● Problem requirements
Please state the number of lines in the entries below where the word "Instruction" appears. Include nothing else.

*** Dataset records ***

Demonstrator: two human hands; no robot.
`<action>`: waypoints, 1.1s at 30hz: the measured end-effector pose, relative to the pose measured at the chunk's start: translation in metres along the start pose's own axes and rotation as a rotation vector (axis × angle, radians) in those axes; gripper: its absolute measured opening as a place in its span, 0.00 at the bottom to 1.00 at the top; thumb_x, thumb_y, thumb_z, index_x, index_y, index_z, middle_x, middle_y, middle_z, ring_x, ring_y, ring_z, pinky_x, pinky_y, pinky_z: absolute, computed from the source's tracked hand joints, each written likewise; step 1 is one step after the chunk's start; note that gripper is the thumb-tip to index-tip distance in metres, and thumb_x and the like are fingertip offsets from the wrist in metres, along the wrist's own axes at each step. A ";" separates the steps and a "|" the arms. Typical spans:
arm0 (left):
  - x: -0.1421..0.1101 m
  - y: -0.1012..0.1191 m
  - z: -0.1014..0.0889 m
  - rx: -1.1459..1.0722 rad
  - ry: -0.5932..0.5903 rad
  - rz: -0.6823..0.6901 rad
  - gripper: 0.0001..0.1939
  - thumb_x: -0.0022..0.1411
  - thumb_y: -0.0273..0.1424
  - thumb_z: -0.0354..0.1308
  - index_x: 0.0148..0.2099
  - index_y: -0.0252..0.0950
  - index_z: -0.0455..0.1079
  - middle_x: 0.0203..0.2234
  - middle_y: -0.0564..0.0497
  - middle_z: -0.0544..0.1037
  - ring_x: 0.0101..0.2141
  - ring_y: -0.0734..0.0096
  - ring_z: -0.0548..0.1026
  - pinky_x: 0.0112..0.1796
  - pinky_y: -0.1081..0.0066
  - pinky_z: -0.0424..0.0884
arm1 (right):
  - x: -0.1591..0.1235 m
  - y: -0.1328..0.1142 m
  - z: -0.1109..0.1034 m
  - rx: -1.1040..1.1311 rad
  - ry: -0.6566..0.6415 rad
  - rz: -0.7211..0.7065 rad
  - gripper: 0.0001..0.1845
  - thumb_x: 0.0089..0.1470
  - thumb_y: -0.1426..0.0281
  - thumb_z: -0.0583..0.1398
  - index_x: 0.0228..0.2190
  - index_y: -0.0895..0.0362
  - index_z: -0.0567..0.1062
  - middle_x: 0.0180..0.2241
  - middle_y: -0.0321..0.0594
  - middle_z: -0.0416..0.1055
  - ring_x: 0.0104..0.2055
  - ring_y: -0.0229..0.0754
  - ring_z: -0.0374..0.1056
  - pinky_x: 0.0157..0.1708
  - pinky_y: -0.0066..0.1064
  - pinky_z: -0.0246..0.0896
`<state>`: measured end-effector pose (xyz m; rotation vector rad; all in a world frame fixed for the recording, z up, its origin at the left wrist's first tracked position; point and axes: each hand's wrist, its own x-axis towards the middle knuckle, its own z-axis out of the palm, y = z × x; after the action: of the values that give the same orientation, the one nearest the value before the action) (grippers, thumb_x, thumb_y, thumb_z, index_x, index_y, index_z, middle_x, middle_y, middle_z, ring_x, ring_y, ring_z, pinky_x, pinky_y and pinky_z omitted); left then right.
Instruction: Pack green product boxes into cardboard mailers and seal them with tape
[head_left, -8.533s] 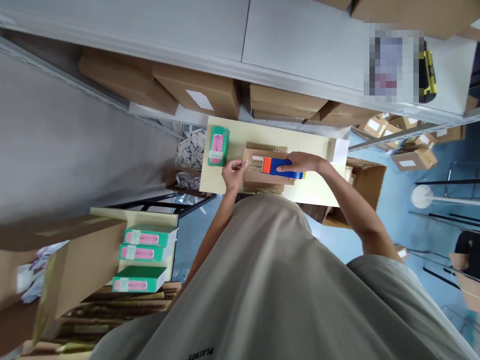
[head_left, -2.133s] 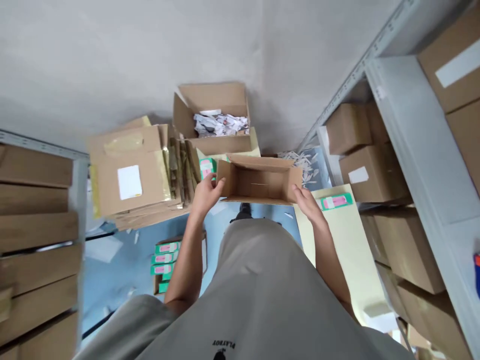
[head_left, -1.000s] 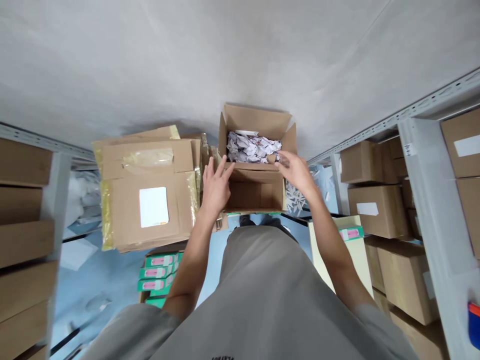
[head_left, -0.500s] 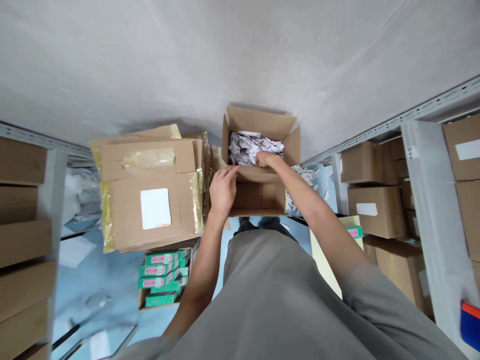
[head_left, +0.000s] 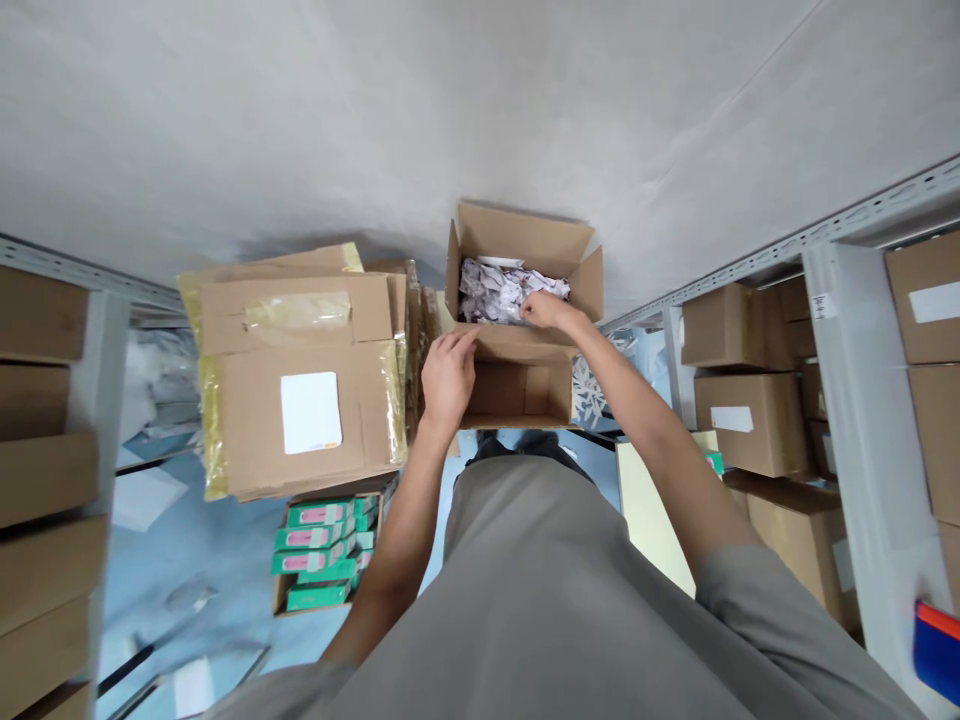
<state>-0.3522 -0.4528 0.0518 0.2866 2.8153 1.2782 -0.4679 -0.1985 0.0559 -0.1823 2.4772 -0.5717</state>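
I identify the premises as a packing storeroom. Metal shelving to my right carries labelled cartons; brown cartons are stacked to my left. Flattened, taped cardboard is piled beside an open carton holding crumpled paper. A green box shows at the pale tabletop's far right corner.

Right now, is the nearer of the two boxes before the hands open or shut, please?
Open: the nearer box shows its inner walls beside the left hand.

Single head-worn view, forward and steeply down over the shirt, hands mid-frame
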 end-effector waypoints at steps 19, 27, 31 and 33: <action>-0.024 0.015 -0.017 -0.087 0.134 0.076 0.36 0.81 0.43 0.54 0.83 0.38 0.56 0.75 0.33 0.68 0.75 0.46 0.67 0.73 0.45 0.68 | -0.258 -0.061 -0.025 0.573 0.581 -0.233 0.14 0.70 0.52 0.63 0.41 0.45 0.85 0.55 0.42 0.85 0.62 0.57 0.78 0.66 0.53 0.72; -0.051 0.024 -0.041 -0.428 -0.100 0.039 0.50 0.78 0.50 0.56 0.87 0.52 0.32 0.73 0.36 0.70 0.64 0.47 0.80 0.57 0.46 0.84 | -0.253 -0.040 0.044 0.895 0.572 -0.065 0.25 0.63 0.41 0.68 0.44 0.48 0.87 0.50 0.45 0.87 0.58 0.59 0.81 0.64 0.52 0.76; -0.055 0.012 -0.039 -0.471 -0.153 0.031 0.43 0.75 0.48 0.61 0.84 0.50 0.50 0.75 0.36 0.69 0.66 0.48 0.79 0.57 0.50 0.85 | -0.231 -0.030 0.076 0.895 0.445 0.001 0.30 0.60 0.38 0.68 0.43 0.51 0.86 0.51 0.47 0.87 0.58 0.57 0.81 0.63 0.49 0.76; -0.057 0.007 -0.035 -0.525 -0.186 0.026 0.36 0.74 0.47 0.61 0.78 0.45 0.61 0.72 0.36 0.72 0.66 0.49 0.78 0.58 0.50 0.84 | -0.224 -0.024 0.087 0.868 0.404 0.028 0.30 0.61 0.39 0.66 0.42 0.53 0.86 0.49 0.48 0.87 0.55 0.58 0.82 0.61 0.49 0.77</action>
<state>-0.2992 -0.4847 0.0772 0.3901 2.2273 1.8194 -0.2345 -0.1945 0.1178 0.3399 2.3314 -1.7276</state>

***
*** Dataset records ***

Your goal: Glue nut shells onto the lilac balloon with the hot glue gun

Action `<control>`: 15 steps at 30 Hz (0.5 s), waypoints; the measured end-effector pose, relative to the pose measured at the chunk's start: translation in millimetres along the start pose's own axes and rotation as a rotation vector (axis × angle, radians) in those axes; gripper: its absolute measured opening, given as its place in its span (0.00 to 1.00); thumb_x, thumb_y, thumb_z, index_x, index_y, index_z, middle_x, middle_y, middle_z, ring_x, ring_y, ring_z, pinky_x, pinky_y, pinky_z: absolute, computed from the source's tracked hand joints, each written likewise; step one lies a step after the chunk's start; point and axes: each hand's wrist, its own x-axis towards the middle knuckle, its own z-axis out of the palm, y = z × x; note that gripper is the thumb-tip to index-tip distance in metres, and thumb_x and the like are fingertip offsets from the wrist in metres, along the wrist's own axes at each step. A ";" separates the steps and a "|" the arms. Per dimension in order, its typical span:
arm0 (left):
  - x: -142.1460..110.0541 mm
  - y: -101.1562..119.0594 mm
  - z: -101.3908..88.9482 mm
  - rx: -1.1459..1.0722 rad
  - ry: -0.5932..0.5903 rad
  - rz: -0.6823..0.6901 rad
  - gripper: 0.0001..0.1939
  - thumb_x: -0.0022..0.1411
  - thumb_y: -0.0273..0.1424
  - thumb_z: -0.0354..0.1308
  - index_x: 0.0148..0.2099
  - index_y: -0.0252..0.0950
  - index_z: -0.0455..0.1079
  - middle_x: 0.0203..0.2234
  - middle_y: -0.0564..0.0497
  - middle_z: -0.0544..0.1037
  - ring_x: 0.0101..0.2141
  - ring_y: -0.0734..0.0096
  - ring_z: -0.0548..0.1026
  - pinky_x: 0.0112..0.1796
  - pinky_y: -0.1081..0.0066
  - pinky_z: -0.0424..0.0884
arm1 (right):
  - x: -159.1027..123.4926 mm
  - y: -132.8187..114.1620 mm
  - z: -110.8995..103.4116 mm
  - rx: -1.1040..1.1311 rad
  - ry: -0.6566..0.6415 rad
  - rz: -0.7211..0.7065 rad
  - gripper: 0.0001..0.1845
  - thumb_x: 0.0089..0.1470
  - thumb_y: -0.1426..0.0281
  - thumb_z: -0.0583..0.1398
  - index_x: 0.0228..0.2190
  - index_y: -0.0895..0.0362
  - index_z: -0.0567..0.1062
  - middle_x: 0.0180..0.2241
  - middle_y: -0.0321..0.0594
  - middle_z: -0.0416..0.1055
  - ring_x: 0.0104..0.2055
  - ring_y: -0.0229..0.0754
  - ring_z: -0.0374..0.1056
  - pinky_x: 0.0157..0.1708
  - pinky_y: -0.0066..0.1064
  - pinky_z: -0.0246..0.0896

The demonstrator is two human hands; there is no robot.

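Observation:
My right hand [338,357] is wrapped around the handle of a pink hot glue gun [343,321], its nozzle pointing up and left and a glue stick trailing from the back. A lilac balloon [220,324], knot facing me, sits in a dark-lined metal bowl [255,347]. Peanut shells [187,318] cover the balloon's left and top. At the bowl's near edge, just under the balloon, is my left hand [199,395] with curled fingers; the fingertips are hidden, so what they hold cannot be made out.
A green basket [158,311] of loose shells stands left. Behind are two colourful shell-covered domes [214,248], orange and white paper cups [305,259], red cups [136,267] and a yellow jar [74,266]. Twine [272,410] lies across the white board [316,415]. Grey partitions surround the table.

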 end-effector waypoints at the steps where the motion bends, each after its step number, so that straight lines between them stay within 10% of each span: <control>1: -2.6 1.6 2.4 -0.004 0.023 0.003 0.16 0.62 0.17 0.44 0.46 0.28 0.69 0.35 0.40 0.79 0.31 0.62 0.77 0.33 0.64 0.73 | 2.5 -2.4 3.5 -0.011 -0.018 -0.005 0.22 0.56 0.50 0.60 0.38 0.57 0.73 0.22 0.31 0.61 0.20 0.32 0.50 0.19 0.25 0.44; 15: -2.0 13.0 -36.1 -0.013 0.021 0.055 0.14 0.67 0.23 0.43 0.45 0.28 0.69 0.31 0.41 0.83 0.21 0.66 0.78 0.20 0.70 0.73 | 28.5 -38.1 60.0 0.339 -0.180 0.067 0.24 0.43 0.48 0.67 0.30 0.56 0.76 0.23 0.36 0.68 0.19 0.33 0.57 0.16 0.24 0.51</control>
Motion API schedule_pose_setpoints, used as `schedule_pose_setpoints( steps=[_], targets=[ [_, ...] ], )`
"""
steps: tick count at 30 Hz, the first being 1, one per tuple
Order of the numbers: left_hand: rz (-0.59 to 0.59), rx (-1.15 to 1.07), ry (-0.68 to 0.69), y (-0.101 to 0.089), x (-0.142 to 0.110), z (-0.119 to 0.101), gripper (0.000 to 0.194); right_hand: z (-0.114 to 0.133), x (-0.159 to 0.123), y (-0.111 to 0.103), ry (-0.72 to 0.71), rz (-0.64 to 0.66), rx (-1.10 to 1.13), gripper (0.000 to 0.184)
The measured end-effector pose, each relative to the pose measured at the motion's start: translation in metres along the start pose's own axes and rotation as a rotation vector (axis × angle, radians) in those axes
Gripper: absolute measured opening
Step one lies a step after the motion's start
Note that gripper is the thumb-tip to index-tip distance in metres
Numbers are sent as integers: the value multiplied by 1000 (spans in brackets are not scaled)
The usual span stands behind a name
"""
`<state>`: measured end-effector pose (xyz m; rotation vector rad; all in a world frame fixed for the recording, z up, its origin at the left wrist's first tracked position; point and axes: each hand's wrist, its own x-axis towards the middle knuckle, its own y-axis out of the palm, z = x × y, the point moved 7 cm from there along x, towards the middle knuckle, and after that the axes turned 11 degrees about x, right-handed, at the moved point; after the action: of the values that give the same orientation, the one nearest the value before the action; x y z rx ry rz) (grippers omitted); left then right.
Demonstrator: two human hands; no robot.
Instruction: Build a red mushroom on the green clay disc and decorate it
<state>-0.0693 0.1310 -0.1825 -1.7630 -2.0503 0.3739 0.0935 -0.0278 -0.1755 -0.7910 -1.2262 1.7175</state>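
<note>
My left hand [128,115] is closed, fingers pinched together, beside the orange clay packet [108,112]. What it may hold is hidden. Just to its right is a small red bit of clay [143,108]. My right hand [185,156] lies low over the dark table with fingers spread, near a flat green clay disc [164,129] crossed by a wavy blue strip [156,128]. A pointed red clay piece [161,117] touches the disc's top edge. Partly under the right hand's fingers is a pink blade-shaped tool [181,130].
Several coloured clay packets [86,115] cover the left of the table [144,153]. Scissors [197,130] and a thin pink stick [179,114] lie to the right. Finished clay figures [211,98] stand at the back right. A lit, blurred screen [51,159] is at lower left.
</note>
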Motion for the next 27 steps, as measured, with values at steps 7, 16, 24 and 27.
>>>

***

● Written reply
2